Historically, warfare has profoundly influenced the trajectory of human civilization, impacting political frontiers, cultural identities, economic systems, and societal structures. The protracted conflict between Israel and Palestine has significantly affected the social fabric, economic conditions, and commercial enterprises within both territories. This enduring conflict has critically shaped the economic landscapes and business environments of Israel and Palestine alike. Consequently, warfare has exerted a detrimental effect on essential sectors such as education, healthcare, social services, the economy, and the environment. Educational institutions have encountered considerable losses, characterized by numerous casualties among students and educators alongside the extensive destruction of schools. The healthcare system is on the brink of collapse, grappling with acute shortages of medical supplies and widespread malnutrition, particularly affecting children. The delivery of social services has been drastically diminished, compelling the majority of individuals to rely on their own resources, while the comprehensive impact of the conflict on the environment remains ambiguous and is likely to require generations to fully resolve. Furthermore, escalations in the West Bank, including intensified Israeli military operations, have led to substantial casualties, infrastructural damage, and economic setbacks.
FAQ Here:
How has the Israeli-Palestinian conflict affected the Palestinian economy?
The Israeli-Palestinian conflict has severely damaged the Palestinian economy. The long-running conflict has caused widespread destruction of Palestinian trade, production, agriculture, and infrastructure. This has led to increased unemployment, reduced livelihoods, and increased poverty. It has also increased dependence on international aid.
How has the conflict affected Israel's economy?
Israel's economy has slowed somewhat, but it is largely self-sufficient and robust. The conflict has led to increased military spending and a slowdown in some sectors. However, Israel's international financial assistance and expertise in high-tech industries have kept its economy strong.
How has the conflict affected the economies of other Middle Eastern countries?
The Israeli-Palestinian conflict has had some impact on the economies of other countries in the Middle East, especially Egypt and Jordan. The conflict has disrupted shipping lanes and commercial activities, which has had an impact on their regional economies. However, Egypt and Jordan have maintained some economic stability by receiving international assistance. In addition, some countries have received financial assistance from Gulf Arab countries, which has helped them cope.

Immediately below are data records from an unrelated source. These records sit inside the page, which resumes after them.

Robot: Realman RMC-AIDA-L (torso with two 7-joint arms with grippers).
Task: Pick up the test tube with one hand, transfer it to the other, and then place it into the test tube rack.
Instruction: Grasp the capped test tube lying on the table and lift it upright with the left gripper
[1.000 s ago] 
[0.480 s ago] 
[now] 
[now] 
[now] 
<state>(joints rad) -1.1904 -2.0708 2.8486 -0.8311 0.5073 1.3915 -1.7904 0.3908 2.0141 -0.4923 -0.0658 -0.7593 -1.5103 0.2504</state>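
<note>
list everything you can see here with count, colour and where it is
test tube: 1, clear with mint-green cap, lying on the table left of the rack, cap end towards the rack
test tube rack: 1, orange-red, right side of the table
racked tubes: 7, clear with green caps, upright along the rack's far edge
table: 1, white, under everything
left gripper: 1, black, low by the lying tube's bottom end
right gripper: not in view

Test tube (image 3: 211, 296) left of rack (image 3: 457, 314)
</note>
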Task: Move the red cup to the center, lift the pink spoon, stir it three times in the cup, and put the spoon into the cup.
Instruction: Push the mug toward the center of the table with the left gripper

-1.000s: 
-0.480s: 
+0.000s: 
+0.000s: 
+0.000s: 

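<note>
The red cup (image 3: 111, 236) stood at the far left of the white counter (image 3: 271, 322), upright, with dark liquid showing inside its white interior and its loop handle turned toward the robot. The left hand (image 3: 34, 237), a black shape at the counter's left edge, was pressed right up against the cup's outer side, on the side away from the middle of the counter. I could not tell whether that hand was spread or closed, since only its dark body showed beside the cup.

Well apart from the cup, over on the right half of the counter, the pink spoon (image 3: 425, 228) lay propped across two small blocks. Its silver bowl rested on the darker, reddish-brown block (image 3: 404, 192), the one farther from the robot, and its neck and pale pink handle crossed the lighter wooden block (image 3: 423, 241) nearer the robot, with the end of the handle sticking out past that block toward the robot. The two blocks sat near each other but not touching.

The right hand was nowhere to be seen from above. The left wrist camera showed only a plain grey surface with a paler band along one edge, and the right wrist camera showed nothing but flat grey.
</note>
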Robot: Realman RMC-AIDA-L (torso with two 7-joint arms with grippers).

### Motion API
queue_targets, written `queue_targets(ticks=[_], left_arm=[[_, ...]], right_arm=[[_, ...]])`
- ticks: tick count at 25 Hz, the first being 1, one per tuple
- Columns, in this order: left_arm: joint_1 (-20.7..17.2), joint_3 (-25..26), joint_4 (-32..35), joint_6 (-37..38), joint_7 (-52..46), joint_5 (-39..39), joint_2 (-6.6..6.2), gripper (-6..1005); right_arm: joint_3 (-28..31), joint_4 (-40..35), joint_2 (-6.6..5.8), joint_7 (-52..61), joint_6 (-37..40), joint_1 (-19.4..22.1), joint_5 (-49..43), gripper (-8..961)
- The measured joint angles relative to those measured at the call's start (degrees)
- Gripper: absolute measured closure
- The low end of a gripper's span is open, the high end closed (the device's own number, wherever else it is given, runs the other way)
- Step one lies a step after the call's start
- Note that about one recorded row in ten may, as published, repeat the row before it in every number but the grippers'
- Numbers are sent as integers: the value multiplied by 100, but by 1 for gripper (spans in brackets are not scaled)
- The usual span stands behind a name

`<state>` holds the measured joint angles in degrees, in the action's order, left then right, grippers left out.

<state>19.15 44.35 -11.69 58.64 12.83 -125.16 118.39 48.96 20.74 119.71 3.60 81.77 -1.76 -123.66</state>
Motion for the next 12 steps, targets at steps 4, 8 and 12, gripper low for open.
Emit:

How have economic relations between Israel and Jordan or Egypt been affected by the Gaza war?
Although the Gaza war has increased political tensions in the region, economic relations between Israel, Jordan, and Egypt have remained largely unchanged. These countries have commercial and security cooperation, which has kept their economic relations long-lasting, especially in the transport of goods and services with Israel.
What impact could the Gaza conflict have on global economic relations?
The Gaza conflict may have some negative effects on global economic relations, particularly on international trade and oil and shipping routes. However, other regions in the Middle East, such as Egypt and Saudi Arabia, have largely secured their economic positions through international aid. Although the direct impact of the Gaza conflict on the global economy is limited, global political tensions could increase.